Dubit’s David Kleeman outlined how IP owners can extend their brands into the metaverse before catching up with WildBrain’s Anne Loi on how that indie giant is exploring this new landscape at the TV Kids Summer Festival.

You can watch the session featuring Kleeman, senior VP of global trends at research and strategy consultancy and digital studio Dubit, and Loi, executive VP for M&A and chief commercial officer at WildBrain, in its entirety here.

Kleeman noted at the outset that “there are as many definitions of the metaverse as there are people talking about it.”
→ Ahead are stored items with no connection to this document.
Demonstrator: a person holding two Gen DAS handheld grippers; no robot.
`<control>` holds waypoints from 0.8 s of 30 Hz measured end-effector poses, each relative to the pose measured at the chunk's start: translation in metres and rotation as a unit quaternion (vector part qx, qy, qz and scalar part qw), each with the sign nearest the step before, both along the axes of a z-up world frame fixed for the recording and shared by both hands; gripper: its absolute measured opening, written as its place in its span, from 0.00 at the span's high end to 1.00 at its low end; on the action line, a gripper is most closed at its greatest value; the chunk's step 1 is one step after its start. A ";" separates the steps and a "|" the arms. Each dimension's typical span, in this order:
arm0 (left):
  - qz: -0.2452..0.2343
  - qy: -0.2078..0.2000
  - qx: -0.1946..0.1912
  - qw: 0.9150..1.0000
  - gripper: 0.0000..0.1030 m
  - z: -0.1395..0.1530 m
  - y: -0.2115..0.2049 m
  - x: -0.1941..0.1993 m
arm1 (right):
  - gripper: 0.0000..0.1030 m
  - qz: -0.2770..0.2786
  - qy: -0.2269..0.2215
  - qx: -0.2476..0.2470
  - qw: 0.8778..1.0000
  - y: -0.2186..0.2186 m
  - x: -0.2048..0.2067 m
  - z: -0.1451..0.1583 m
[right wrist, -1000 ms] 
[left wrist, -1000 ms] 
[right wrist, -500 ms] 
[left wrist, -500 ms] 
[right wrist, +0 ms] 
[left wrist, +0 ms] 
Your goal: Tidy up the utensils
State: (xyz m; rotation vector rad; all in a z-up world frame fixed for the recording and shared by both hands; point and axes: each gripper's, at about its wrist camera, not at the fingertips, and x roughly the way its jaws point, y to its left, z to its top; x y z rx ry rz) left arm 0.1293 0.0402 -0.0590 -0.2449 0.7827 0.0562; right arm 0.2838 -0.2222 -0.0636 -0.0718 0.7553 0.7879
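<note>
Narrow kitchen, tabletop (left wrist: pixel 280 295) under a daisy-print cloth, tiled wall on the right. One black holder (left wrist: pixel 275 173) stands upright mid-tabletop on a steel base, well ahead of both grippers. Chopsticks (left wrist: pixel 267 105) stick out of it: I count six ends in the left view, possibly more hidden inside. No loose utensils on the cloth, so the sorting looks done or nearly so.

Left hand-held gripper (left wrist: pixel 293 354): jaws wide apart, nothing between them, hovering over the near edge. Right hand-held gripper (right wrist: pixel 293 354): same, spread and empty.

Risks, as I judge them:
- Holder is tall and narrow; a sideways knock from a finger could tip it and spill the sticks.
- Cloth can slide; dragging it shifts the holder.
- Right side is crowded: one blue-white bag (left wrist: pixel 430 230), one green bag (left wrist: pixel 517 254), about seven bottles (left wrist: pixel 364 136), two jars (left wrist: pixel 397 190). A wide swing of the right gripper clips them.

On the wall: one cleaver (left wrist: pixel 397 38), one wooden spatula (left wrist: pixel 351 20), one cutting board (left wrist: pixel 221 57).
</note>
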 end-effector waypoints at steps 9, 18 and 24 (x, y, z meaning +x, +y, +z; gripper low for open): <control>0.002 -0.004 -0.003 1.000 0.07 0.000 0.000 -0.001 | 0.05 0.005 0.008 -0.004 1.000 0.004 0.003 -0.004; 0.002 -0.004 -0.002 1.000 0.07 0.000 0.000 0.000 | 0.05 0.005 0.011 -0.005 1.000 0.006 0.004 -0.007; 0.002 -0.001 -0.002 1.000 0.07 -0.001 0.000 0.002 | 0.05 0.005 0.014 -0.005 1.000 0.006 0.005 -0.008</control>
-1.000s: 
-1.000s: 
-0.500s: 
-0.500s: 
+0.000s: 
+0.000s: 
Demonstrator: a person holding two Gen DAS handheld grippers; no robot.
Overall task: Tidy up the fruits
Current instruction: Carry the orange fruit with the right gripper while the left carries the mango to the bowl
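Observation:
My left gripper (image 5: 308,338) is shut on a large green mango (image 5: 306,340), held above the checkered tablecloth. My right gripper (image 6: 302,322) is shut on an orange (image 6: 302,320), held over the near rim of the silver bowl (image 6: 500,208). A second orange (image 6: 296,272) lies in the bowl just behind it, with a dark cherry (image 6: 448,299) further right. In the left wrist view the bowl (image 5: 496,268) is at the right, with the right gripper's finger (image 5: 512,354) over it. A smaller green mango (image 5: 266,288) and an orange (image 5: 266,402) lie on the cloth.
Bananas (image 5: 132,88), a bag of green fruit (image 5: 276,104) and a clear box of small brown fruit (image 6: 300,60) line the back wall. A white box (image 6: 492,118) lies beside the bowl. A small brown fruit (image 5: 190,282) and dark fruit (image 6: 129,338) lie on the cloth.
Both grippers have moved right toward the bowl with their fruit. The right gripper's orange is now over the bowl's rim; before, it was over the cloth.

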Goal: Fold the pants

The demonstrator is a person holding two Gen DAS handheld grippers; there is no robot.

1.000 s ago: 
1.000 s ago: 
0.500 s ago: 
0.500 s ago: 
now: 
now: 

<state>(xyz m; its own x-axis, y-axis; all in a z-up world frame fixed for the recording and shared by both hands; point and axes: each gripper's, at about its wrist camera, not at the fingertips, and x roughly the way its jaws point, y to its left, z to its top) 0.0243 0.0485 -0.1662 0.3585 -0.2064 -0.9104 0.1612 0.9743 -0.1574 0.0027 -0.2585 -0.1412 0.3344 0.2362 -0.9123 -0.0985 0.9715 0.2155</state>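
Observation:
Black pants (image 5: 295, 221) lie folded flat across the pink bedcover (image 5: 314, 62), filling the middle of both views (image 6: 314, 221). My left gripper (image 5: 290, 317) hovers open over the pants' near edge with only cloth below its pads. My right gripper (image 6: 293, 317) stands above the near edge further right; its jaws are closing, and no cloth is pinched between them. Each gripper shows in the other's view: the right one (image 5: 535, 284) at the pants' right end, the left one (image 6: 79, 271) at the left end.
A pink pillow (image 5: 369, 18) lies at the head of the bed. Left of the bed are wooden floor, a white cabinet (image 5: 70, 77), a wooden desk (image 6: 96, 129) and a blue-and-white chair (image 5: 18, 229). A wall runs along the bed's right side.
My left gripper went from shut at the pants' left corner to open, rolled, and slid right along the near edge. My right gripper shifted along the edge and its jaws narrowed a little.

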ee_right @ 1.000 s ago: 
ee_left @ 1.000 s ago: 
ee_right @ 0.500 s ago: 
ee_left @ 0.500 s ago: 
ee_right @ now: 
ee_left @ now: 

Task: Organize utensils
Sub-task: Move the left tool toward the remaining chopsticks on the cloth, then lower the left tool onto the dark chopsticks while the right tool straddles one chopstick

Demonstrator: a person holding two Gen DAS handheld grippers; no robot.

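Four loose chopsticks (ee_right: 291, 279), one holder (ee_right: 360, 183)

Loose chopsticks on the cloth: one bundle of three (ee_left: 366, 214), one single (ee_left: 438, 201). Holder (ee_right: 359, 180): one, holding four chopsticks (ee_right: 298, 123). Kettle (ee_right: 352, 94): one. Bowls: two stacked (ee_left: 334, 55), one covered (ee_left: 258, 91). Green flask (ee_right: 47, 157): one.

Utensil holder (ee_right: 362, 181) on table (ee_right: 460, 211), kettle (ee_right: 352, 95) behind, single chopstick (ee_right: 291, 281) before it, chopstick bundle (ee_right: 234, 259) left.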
He continued: “There is as yet no real metaverse. There are little pieces of it. You may have heard the expression that the future is here, it’s just not equally distributed. Well, the metaverse is here, but it’s in pieces, and we need to put it together. The great thing about that is that we can envision the metaverse that we want, not just take the one handed by the big companies or anyone like that. We can build a metaverse that is great for kids, building on the brand equity that we as television executives have built over the years.”

At its most basic definition, the metaverse describes “immersive, virtual, global, always-on spaces,” Kleeman explained. “The real idea is that it lowers frustration barriers to people doing the things they want to do. You can be a gamer—you can play a game or make a game. You can tell stories. You can be part of somebody else’s stories. You can learn. You can teach. We mostly find people are using it right now for socializing, communicating, gameplay, and they’re becoming creators. Shopping is emerging in it. It’s more about brand awareness and affinity than about actual shopping.”

Roblox, Kleeman said, is an “emerging metaverse,” noting, “You can play any or all of the games on the platform with just one download. You can attend special events. We’re producing concerts in the metaverse, but also kids themselves were having their birthday parties in the metaverse during the pandemic. It’s a place to hang out with friends. You can customize gear, customize your avatar, do a lot of self-expression and earn and spend in-game currency. How popular is it? Over 50 percent of U.S. 9- to 12-year-olds play on Roblox at least weekly, and they’re spending their money there right now.”

Kleeman offered four key takeaways of Dubit’s thinking about the metaverse. First, “no child will use the term ‘metaverse,’” Kleeman noted. “For them, it means they just get to play the way they want to play.” Metaverse experiences done well “will blend communication, socializing, play and learning—you’ll be able to do all those things all at once. And you’ll have a more consistent experience when you put down your smartphone and pick up your laptop or tablet. You won’t have to hack solutions. The other thing about the metaverse is, if you don’t find what you want, create it. Today’s young people are creators on these platforms. There are millions and millions of Roblox games, and substantially, they are made by the users themselves. And finally, we can ensure safety and privacy from the start. With the metaverse, because it’s not here yet, we hope to create it from the start as a safe, engaging, fun place for kids where they can do what they want.”

Why should kids’ IP owners care about the metaverse? Because that is where kids are, Kleeman said, spurred in part by so much time at home during the pandemic. “Kids who could no longer be together in person were using metaverse-like platforms—Roblox, Fortnite, Minecraft, Core, Discord—to replace the socializing that they couldn’t do in person. As a television company, you need to be thinking about how kids are going to discover you: through a game or the TV? And finally, this is a generation that considers authenticity and connection with their favorite brands to be really important. They need to sense that you’re listening to them. And an immersive space in the metaverse is a really good way to have that two-way exchange with your fans.”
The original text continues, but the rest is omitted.